What are you doing in your work to improve access for audiences?  

In Portugal there used to be one audio-describer for theatre and visual arts, who had trained in her previous work in the UK. She was the only one. Working with VocalEyes we trained her as a trainer of other audio-describers so that she could develop a programme to increase the number in Portugal. It was supported by a local organisation, Acesso Cultura and VocalEyes themselves went out to deliver additional training. That’s an example of building capacity for accessibility for audiences.

But we can’t be that hands on throughout Europe, so what we have been doing a lot of, and we’ll be doing more of, is projects that target the funders, policymakers and very senior institutions to support change for access for audiences. A major part of our work has been roundtables introducing people like Arts Council England and Creative Scotland to their peers in different countries talking about the way a funder can play a key role in encouraging, and in some cases, insisting upon, greater access for audiences.

Finally, we see ourselves as having a unique role in coordinating and sharing much of the expertise in the UK. I think it would be fair to say that many of the access services in the UK are seen as world quality. Through Disability Arts International, for example, we hope to share what’s going on in the UK such as developments in audio description or captioning and sharing that knowledge with arts organisations, producers and policymakers overseas. This isn’t a one-way street; there is some remarkable work being done in Europe, there are organisations who are experts and incredibly experienced – and in some cases – challenging the UK to improve. This is not about broadcasting Britain, this is also about building a more mutual conversation about expertise and knowledge and improving access for disabled people.

What would success look like in your work over the next few years?

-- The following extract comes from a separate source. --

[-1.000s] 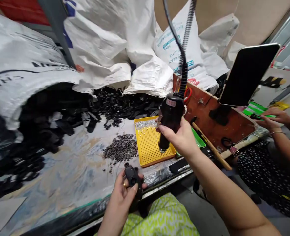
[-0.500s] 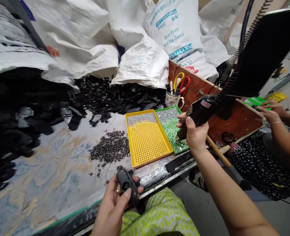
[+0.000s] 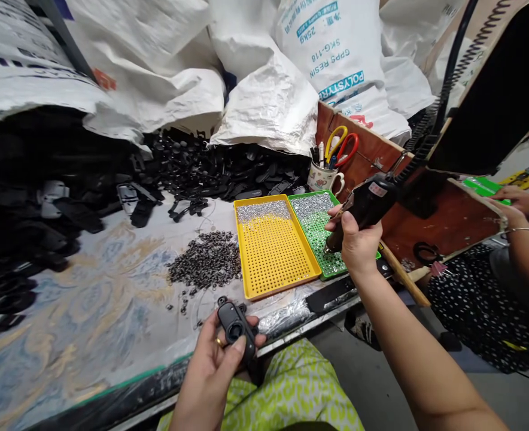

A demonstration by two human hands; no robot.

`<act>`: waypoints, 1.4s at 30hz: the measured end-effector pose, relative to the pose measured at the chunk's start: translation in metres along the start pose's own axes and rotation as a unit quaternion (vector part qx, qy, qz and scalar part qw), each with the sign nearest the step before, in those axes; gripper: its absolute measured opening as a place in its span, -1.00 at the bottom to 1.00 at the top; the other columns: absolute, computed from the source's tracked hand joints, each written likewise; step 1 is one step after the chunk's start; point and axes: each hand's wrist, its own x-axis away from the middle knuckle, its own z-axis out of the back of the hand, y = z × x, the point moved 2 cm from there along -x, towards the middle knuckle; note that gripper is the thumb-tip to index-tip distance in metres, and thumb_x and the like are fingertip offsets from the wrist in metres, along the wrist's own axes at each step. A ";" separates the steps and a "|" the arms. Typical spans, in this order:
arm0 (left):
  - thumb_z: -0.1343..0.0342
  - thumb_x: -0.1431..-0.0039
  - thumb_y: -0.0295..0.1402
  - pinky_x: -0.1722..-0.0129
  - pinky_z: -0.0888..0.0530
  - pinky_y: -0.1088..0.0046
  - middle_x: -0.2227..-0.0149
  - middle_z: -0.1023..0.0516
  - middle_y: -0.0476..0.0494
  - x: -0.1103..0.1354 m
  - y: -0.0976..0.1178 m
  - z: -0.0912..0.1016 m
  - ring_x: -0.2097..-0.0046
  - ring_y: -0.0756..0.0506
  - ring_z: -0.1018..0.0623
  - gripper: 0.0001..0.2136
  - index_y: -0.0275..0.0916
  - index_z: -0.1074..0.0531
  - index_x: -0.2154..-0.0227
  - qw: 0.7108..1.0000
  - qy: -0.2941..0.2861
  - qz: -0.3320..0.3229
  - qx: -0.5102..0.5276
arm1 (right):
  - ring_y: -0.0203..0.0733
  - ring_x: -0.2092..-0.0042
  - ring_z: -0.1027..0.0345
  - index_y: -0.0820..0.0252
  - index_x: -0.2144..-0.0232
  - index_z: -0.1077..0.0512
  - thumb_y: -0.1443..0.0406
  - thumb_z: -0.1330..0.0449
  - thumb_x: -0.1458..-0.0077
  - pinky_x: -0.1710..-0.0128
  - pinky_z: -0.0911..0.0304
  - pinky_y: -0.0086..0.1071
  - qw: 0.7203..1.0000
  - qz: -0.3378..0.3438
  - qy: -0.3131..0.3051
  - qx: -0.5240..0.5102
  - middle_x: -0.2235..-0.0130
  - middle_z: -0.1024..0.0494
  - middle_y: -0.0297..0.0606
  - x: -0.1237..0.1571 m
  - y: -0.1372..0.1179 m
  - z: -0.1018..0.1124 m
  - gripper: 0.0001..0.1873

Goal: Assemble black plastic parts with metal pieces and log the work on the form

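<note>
My left hand (image 3: 222,353) is closed around a black plastic part (image 3: 235,326) with a round hole in its face, held over the table's front edge. In my right hand (image 3: 358,239) is a black electric screwdriver (image 3: 365,200) hanging from a coiled cord, its tip pointing down at the green tray (image 3: 344,268). Small silver screws (image 3: 312,205) lie heaped at that tray's far end. Beside it sits a yellow perforated tray (image 3: 280,257), also with silver screws (image 3: 263,211) gathered at the back. Whether the bit touches a screw I cannot tell.
A pile of small dark metal pieces (image 3: 206,258) lies left of the trays. Black plastic parts (image 3: 228,170) heap up beneath white sacks (image 3: 268,90). A mug (image 3: 322,178) holds scissors and pens. On the right, another person's hands (image 3: 518,203) work behind a wooden board (image 3: 457,215).
The view has shifted slightly, so the trays and mug appear a little to the right. Both hands keep their holds, and the screwdriver tip stays over the green tray.
</note>
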 end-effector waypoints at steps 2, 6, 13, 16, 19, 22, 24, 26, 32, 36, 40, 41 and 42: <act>-0.27 0.20 -0.12 0.48 -0.48 0.44 0.19 -0.52 -0.21 0.000 0.000 0.000 0.30 -0.21 -0.57 -0.33 -0.14 -0.16 -0.01 1.000 0.000 0.000 0.003 | -0.38 0.54 -0.36 0.18 0.38 -0.30 0.16 -0.19 0.00 0.51 -0.34 -0.44 1.000 0.002 -0.004 -0.002 0.39 -0.51 -0.34 0.001 0.000 0.000 -0.77; -0.26 0.18 -0.14 0.44 -0.48 0.42 0.19 -0.52 -0.22 0.000 -0.001 0.000 0.30 -0.20 -0.57 -0.36 -0.16 -0.17 0.00 1.000 -0.001 -0.007 0.003 | -0.38 0.54 -0.36 0.18 0.38 -0.30 0.16 -0.20 0.01 0.51 -0.33 -0.45 1.000 -0.003 -0.007 -0.005 0.40 -0.51 -0.34 0.002 -0.001 0.001 -0.77; -0.20 0.06 -0.19 0.40 -0.47 0.47 0.16 -0.49 -0.20 -0.001 -0.003 0.002 0.27 -0.15 -0.56 -0.45 -0.15 -0.15 0.01 1.000 -0.024 -0.013 0.002 | -0.38 0.54 -0.36 0.20 0.41 -0.34 0.17 -0.20 0.00 0.52 -0.32 -0.44 1.000 0.008 -0.011 0.001 0.40 -0.51 -0.32 0.003 -0.003 0.001 -0.78; -0.18 0.03 -0.20 0.36 -0.46 0.47 0.15 -0.47 -0.20 0.001 -0.003 0.004 0.28 -0.12 -0.55 -0.48 -0.17 -0.14 0.02 0.999 -0.039 -0.023 0.000 | -0.37 0.55 -0.35 0.21 0.43 -0.35 0.17 -0.21 0.02 0.55 -0.31 -0.46 1.000 0.006 -0.003 0.005 0.43 -0.49 -0.33 0.005 -0.004 0.001 -0.78; -0.14 -0.03 -0.21 0.31 -0.44 0.45 0.11 -0.45 -0.22 0.000 -0.005 0.006 0.26 -0.11 -0.54 -0.49 -0.18 -0.10 -0.01 0.997 -0.074 -0.030 -0.003 | -0.36 0.57 -0.35 0.22 0.43 -0.36 0.20 -0.24 0.04 0.57 -0.29 -0.46 1.000 0.016 0.004 -0.007 0.45 -0.49 -0.34 0.006 -0.002 0.000 -0.80; -0.13 -0.05 -0.20 0.29 -0.44 0.43 0.11 -0.45 -0.23 -0.001 -0.006 0.007 0.26 -0.10 -0.54 -0.48 -0.18 -0.07 -0.03 0.995 -0.089 -0.037 0.001 | -0.36 0.59 -0.35 0.22 0.41 -0.35 0.21 -0.25 0.06 0.58 -0.29 -0.45 0.999 0.038 0.016 -0.016 0.42 -0.51 -0.33 0.003 -0.002 -0.002 -0.79; -0.13 -0.05 -0.20 0.29 -0.44 0.42 0.11 -0.44 -0.23 -0.002 -0.006 0.007 0.26 -0.10 -0.54 -0.48 -0.18 -0.07 -0.02 0.996 -0.078 -0.040 0.002 | -0.36 0.60 -0.35 0.22 0.39 -0.34 0.19 -0.24 0.06 0.60 -0.28 -0.45 0.998 0.053 0.033 -0.024 0.41 -0.51 -0.33 -0.002 -0.010 -0.002 -0.77; -0.13 -0.04 -0.20 0.33 -0.44 0.43 0.11 -0.44 -0.23 -0.002 -0.006 0.006 0.28 -0.10 -0.53 -0.49 -0.17 -0.07 -0.01 0.997 -0.069 -0.037 0.003 | -0.35 0.60 -0.35 0.22 0.39 -0.34 0.18 -0.22 0.04 0.62 -0.27 -0.46 0.996 0.069 0.047 -0.035 0.42 -0.50 -0.34 -0.005 -0.025 -0.004 -0.77; -0.13 -0.05 -0.25 0.26 -0.42 0.42 0.15 -0.44 -0.19 0.001 -0.004 0.004 0.29 -0.06 -0.53 -0.52 -0.20 -0.08 0.01 0.994 -0.093 -0.038 0.031 | -0.36 0.60 -0.31 0.19 0.28 -0.34 0.21 -0.15 0.02 0.65 -0.24 -0.48 0.989 0.045 0.007 -0.139 0.45 -0.47 -0.36 0.024 -0.080 -0.032 -0.76; -0.13 -0.05 -0.30 0.29 -0.42 0.45 0.19 -0.44 -0.14 0.000 -0.003 0.003 0.29 -0.05 -0.52 -0.56 -0.19 -0.12 0.04 0.994 -0.087 -0.038 0.049 | -0.31 0.54 -0.36 0.11 0.20 -0.29 0.16 -0.20 0.03 0.59 -0.33 -0.40 0.963 -0.047 -0.136 -0.229 0.38 -0.47 -0.35 0.065 -0.095 -0.063 -0.67; -0.16 0.01 -0.39 0.27 -0.42 0.51 0.21 -0.45 -0.09 0.001 0.002 0.001 0.23 -0.04 -0.48 -0.58 -0.20 -0.18 0.08 0.991 -0.078 -0.068 0.080 | -0.29 0.47 -0.39 0.02 0.13 -0.27 0.17 -0.16 -0.04 0.49 -0.38 -0.34 0.933 -0.081 -0.237 -0.258 0.29 -0.46 -0.32 0.091 -0.091 -0.084 -0.68; -0.17 0.03 -0.41 0.29 -0.42 0.53 0.22 -0.46 -0.08 0.002 0.003 0.000 0.23 -0.03 -0.48 -0.59 -0.22 -0.20 0.09 0.991 -0.076 -0.075 0.082 | -0.30 0.46 -0.39 0.02 0.14 -0.28 0.18 -0.16 -0.05 0.46 -0.39 -0.34 0.931 -0.083 -0.245 -0.258 0.28 -0.46 -0.31 0.094 -0.089 -0.087 -0.70; -0.17 0.03 -0.42 0.31 -0.41 0.54 0.23 -0.47 -0.08 0.002 0.004 0.000 0.23 -0.03 -0.47 -0.60 -0.23 -0.21 0.10 0.991 -0.074 -0.080 0.080 | -0.30 0.45 -0.39 0.03 0.15 -0.30 0.19 -0.15 -0.06 0.44 -0.39 -0.33 0.929 -0.085 -0.250 -0.258 0.27 -0.45 -0.31 0.096 -0.086 -0.090 -0.73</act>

Candoco Dance Company & Jerome Bel The Show Must Go On
Candoco Dance Company performing Jérôme Bel’s The Show Must Go On (2015). Photograph: Pedro Machado

It’s hard to characterise in a region which is so diverse, culturally. More and more I think it is a success when we can contribute to putting access for disabled people and artists on the agenda of cultural ministries, national and regional arts funders and major European networks. We’re just starting that work. Each of those organisations will have to address the barriers faced in very different ways. Some will go on a fast journey, others on a slow one. The artistic and cultural environment in which they work, in particular with regards to the relationship of disabled people within society, are completely different. There is no one size fits all.

Fundamentally, in the longer term, we want to change the face of the arts in the Europe. On the way, let’s make sure British artists are seen and promoted. Let’s change the way disabled artists are seen and improve the access for disabled people full stop.

What’s coming up that you’re excited about?

One of the most exciting pieces of work I have ever seen was Candoco’s restaging of Jérôme Bel’s seminal dance production, The Show Must Go On. I’m delighted that Jérôme has given it permission to be presented outside the UK. It will be performed in Paris in the Autumn by a collaboration of three of France’s arts institutions and the British Council as a presenting partner. I think the restaging of well-known works like this, and Trisha Brown’s Set and Reset, is something which will bring a whole new level of conversation and awareness of the work of inclusive companies. And in France, I think that conversation will be incredibly well received. That’s my top recommendation, go and book yourself a weekend in Paris and get yourself some tickets for it!